Overactive Thyroid – If the thyroid releases inappropriately large amounts of T4 and T3, the affected person may experience symptoms associated with hyperthyroidism, such as rapid heart rate, weight loss, nervousness, hand tremors, irritated eyes, and difficulty sleeping. Graves disease is the most common cause of hyperthyroidism. It is a chronic autoimmune disorder in which the affected person’s immune system produces antibodies that act like TSH, leading to the production of excessive amounts of thyroid hormone. In response, the pituitary may produce less TSH, usually leading to a low level in the blood [132].

Underactive Thyroid – If there is decreased production of thyroid hormones by the thyroid (hypothyroidism), the person may experience symptoms such as weight gain, dry skin, constipation, cold intolerance, and fatigue. Hashimoto thyroiditis is the most common cause of hypothyroidism. It is a chronic autoimmune condition in which the immune response causes inflammation and damage to the thyroid as well as the production of autoantibodies. With Hashimoto thyroiditis, the thyroid produces low levels of thyroid hormone. The pituitary may produce more TSH, usually resulting in a high level in the blood [132].

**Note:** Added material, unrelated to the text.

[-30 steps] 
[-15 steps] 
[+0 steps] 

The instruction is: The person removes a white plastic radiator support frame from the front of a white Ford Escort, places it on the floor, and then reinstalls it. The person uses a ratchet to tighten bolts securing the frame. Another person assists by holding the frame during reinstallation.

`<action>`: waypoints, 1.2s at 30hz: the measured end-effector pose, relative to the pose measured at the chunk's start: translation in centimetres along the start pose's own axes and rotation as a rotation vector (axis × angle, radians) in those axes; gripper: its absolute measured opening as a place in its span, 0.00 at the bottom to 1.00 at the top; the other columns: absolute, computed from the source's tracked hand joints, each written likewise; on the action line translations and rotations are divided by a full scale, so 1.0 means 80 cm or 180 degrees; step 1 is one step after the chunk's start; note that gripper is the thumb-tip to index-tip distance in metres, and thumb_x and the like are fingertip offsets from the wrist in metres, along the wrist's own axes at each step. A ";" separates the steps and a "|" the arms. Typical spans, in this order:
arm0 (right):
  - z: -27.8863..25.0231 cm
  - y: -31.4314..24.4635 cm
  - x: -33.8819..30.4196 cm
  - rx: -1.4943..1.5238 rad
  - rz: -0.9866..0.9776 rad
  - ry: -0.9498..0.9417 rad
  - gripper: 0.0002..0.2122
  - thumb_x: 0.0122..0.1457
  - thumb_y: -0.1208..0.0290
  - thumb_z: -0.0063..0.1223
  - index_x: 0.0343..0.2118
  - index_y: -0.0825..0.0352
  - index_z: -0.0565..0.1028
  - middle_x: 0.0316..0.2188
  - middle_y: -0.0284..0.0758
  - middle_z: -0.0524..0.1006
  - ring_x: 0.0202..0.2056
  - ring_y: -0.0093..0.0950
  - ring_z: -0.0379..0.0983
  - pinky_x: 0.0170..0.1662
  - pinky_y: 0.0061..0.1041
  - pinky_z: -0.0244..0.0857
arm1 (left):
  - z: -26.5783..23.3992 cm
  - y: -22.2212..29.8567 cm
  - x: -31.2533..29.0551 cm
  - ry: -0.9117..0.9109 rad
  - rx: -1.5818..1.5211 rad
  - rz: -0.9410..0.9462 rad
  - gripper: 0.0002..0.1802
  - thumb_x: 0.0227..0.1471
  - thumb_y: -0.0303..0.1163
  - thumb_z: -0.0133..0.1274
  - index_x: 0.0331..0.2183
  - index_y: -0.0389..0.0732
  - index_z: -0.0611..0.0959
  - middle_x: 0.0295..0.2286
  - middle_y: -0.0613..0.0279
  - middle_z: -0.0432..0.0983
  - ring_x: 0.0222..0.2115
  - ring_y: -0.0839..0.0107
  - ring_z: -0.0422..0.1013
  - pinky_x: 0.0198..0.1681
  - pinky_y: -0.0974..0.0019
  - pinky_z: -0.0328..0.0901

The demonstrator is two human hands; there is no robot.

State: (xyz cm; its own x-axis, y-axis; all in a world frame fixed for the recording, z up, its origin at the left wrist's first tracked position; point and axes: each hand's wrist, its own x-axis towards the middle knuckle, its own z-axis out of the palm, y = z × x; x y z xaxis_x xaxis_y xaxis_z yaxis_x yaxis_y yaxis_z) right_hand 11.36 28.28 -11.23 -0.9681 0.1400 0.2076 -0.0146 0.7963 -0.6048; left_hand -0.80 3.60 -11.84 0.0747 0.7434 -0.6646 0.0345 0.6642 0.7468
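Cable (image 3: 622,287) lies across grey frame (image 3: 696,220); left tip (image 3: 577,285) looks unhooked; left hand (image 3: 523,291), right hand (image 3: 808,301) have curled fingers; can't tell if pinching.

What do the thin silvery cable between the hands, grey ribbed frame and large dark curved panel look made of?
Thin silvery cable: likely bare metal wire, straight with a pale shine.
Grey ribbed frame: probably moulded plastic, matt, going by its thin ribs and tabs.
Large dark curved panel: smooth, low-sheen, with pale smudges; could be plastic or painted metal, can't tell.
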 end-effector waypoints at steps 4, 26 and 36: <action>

However, the level of TSH does not always predict or reflect thyroid hormone levels. Some people produce an abnormal form of TSH that does not function properly. They often have hypothyroidism despite having normal or even mildly elevated TSH levels. In a variety of thyroid diseases, thyroid hormone levels may be high or low, regardless of the amount of TSH present in the blood [132].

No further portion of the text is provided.